• Your goal
Below this line is the material. Write out only its lines from the one containing "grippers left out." through the one containing "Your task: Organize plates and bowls", both kept, exactly.

• Supplied data

──────

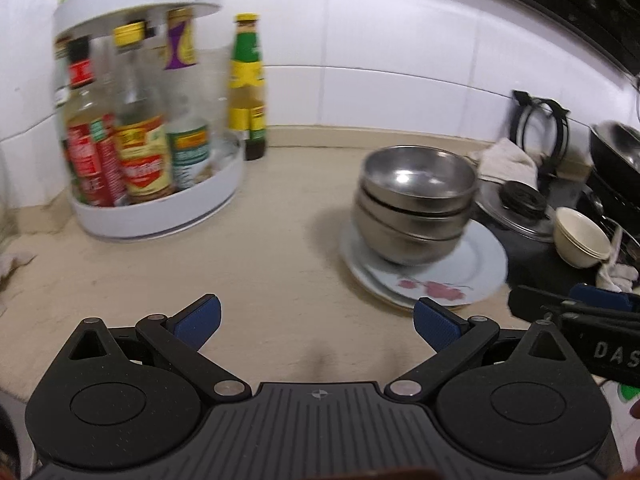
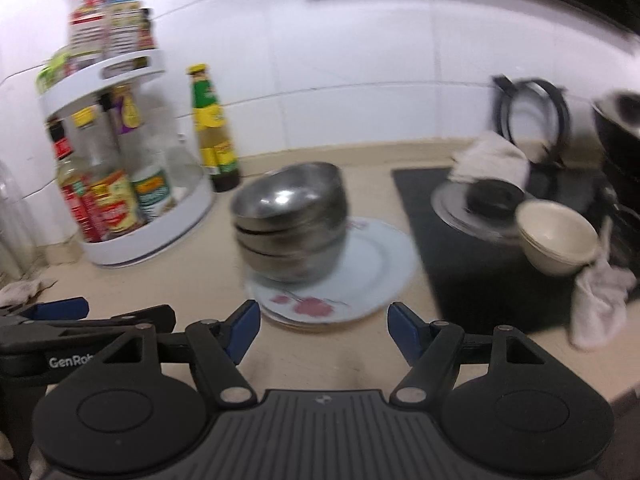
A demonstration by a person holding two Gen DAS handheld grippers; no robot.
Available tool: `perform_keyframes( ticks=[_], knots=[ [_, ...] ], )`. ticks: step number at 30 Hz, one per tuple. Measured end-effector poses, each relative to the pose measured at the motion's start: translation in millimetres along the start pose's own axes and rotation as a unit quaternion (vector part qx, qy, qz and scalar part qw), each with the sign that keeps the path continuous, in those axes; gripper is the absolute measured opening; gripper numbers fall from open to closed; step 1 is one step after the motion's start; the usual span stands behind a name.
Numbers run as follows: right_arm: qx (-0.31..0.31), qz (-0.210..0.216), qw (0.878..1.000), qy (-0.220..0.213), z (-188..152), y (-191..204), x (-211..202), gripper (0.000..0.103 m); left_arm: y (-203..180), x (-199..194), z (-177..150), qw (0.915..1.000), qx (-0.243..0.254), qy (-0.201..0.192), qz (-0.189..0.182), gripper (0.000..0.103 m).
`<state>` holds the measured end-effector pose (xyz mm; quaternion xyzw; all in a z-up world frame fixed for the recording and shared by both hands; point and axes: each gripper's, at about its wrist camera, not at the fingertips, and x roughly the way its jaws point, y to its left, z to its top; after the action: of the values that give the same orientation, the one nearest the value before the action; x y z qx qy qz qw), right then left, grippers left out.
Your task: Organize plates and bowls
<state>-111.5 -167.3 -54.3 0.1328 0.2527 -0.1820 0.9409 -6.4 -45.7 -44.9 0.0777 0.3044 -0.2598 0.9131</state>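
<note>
Your left gripper (image 1: 316, 322) is spread wide over bare counter (image 1: 260, 248), holding nothing. Your right gripper (image 2: 324, 328) is likewise spread and empty. The steel bowls (image 2: 288, 224) sit stacked on the flowered plates (image 2: 360, 276) at frame centre, just beyond the right fingertips. Cream bowls (image 2: 556, 240) stand at right.
</note>
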Motion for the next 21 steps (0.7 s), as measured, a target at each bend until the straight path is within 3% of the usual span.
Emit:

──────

• Task result
`<state>` holds the measured end-effector pose (xyz mm; quaternion xyzw; all in a z-up world frame fixed for the recording and shared by both hands; point and axes: each gripper's, at about its wrist camera, not at the fingertips, and x roughly the way its jaws point, y to its left, z to its top; after the action: of the values that give the same orientation, the one nearest the value before the action; x y z qx qy qz qw), right then left, grippers left out.
Your task: Organize plates and bowls

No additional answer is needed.